There are two ways to use GAA (Generic Authentication Architecture).
- The first, GBA, is based on a shared secret between the client and server
- The second, SSC, is based on public-private key pairs and digital certificates.

In the shared secret cases, the customer and the operator are first mutually authenticated through 3G and Authentication Key (AKA) and they agree on session keys which can then be used between the client and services that the customer wants to use.
This is called bootstrapping.
After that, the services can retrieve the session keys from the operator, and they can be used in some application specific protocol between the client and services.

Figure above shows the network GAA entities and interfaces between them. Optional entities are drawn with lines
network and borders dotted the scoreboard. The User Equipment (UE) is, for example, the user's mobile phone. The UE and
Bootstrapping Server Function (BSF) mutually authenticate themselves during the Ub (number [2] above) interface, using the Digest access authentication AKA protocol. The UE also communicates with the Network Application Functions (NAF), which are the implementation servers, over the Ua [4] interface, which can use any specific application protocol necessary.

BSF retrieves data from the subscriber from the Home Subscriber Server (HSS) during the Zh [3] interface, which uses the
Diameter Base Protocol.
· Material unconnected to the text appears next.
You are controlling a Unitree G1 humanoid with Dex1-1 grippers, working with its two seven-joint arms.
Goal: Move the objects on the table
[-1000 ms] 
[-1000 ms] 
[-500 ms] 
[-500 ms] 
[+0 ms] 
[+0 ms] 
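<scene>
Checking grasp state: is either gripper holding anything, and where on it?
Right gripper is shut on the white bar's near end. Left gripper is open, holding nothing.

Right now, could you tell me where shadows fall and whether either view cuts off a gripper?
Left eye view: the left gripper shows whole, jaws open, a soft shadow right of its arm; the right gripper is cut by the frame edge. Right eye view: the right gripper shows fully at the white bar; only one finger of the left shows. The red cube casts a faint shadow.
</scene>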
If there are several HSS in the network, BSF must first know which one to use. This can be done by either setting up a pre-defined HSS to BSF, or by querying the Subscriber Locator Function (SLF).
NAFs recover the key session of BSF during the Zn [5] interface, which also uses the diameter at the base Protocol. If
NAF is not in the home network, it must use a Zn-proxy to contact BSF .

== Uses ==
- The SPICE project developed an extended Use Case named "split terminal" where a user on a PC can authenticate with their mobile phone: http://www.ist-spice.org/demos/demo3.htm . The NAF was developed on SimpleSAMLPhP and a Firefox extension was developed to process the GBA digest authencation request from the BSF. Bluetooth SIM Access Profile was used between the Firefox browser and the mobile phone. Later a partner developed a "zero installation" concept.
- The research institute Fraunhofer FOKUS developed an OpenID extension for Firefox which uses GBA authentication.Presentation at ICIN 2008 by Peter Weik
- The Open Mobile Terminal Platform http://www.omtp.org references GBA in its Advanced Trusted Environment: OMTP TR1 recommendation, first released in May 2008.

Sadly, despite many advantages and potential uses of GBA, its implementation in handsets has been limited since GBA standardization in 2006. Most notably, GBA was implemented in Symbian-based handsets.